The establishment of the GVU as a legally registered association was formally announced in the autumn of 1984 at the HiFi trade fair in Düsseldorf. The first constitution was adopted on December 17, 1984. It first entered the register of the city of Hamburg on February 27, 1985, finalising the establishment of the association on that day. Next to Bodo Schwartz, Paul Miller of the Cinema International Corporation (CIC) and Manfred Goller of the Verband der Filmverleiher (VDF, Association of Film Distributors) were members of the founding board.

=== Software Era ===

After exclusive funding of the GVU by the movie industry in its initial years, the organisations range of tasks expanded in 1997 to include computer games. On the one hand this was due to the parallels between illegal copies of films and games - both in the production and distribution - and on the other hand, the simpler distribution of unauthorized material over the emerging Internet. Sony Computer Entertainment’s membership of the GVU in 1997 initiated the membership of the entire Entertainment Software Association in the GVU in the following year.

In 2000, Microsoft entered the GVU as the first member of the software industry, which represented a significant milestone for the work of the GVU and directed the attention of the general public to the association. Simultaneously, this resulted in an expansion of the range of GVU’s tasks. As early as in 2001, the GVU took over the administration of the organization SAFE, which is responsible for the fight against copyright infringement in Switzerland. At the same time, cooperation intensified with the Austrian Verein für Anti-Piraterie (VAP, Association for Anti-Piracy) in the film and video industry, so the entire German-speaking area was fully covered.

=== Management ===

The statutes of the GVU provides that the board consists of a chairman and at least three others. The GVU is represented jointly by at least two board members. Currently (as of November 2012) the committee includes Vincent de La Tour (Chairman), Dr. Holger Ensslin, Violetta Psofiou, Ralph Tübben, Alexander Skipis and Dr. Bernd Fakesch. According to the Commercial Register there are committees for finance, legal and technology. Next to the executive board the association has a full-time executive director who is responsible for the daily operations and reports to the Board. Dr. Matthias Leonardy currently holds this position, who previously worked as a general counsel for the German eBay Group.

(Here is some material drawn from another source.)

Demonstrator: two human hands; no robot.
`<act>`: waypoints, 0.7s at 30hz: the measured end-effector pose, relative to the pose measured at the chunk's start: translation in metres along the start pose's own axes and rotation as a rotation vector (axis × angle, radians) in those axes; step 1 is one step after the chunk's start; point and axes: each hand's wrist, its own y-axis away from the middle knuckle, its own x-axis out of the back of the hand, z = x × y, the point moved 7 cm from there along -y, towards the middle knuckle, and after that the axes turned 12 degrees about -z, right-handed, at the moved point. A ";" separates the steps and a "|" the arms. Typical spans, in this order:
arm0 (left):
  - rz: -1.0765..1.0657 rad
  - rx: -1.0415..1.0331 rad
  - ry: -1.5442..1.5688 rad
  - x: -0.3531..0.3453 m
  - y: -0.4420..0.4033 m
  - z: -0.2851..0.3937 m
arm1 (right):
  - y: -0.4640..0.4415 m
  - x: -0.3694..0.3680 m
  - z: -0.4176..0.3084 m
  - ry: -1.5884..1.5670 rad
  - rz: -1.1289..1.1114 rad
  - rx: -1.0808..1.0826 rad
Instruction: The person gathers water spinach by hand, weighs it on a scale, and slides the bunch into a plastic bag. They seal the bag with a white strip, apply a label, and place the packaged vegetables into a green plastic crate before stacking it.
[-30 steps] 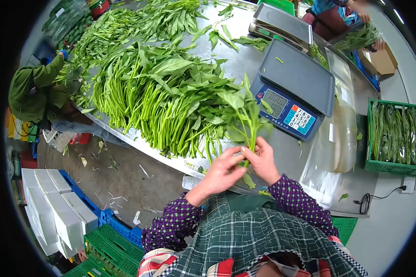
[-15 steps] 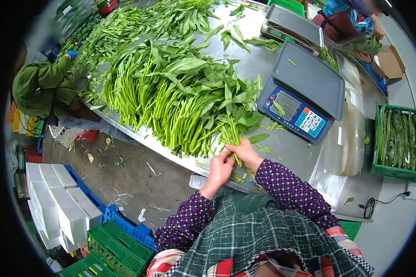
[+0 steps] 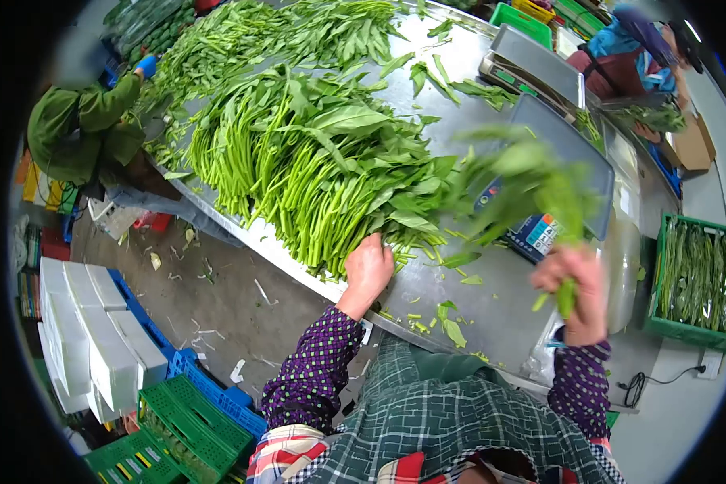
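A large pile of water spinach (image 3: pixel 298 161) lies on the metal table, its cut stems toward me. At the right end of the pile's stems, my left hand (image 3: pixel 369 269) is closed, fingers curled around some stems; its fingertips are partly hidden. My right hand (image 3: pixel 574 284), smeared by motion, grips the stem end of a bunch of water spinach (image 3: pixel 532 181). That bunch is raised in front of the blue digital scale (image 3: pixel 536 236), hiding much of its display and pan. Loose leaves and stem bits (image 3: pixel 453 331) lie on the table between my hands.
A second scale (image 3: pixel 536 60) stands behind. At right, a green crate (image 3: pixel 702 278) holds bagged greens. White boxes (image 3: pixel 93 323) and green crates (image 3: pixel 194 427) stand at lower left. A person in a green jacket (image 3: pixel 81 129) works at left, another person (image 3: pixel 629 60) at upper right.
My right hand has moved right and lifted the bunch off the table toward the scale. My left hand has let go of that bunch and moved up-left to the pile's stems.
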 end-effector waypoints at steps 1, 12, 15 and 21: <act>-0.028 -0.014 0.002 0.000 0.000 0.000 | 0.000 -0.011 -0.023 -0.015 -0.007 0.127; 0.521 0.046 0.114 0.135 0.044 -0.049 | -0.095 -0.119 0.218 -0.116 -0.112 -0.258; 0.414 0.102 -0.020 0.110 0.043 -0.059 | -0.096 -0.118 0.263 -0.089 0.008 -0.403; 0.421 0.153 0.054 0.093 0.046 -0.062 | -0.139 -0.109 0.266 0.171 0.034 -0.291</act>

Work and structure of the GVU was mainly characterized by Bodo Schwartz, who was on the executive board for over 20 years and led it as Chairman for a long time. He also represented the GVU to media and shaped the image of the association in the public, including through various interviews. Schwartz retired from his position of CEO of Twentieth Century Fox in 2002, and retired from the GVU in October 2006. His retirement speech in late January 2007 was held by Sabine Leutheusser-Schnarrenberger.

== Members ==

In 2011, a total of about 50 companies and organizations were represented as a member of the GVU. In the field of film this includes virtually all major Hollywood studios, such as Sony Pictures, Twentieth Century Fox, Paramount Pictures, Warner Bros. and Walt Disney Studios. Members from the gaming industry include Ubisoft, Microsoft, Activision, Konami and Koch Media as well as respective affiliates of the major film studios. In addition, in its Annual Report 2011, the service providers arvato, Cinram, OpSec and Rovi got quoted as members.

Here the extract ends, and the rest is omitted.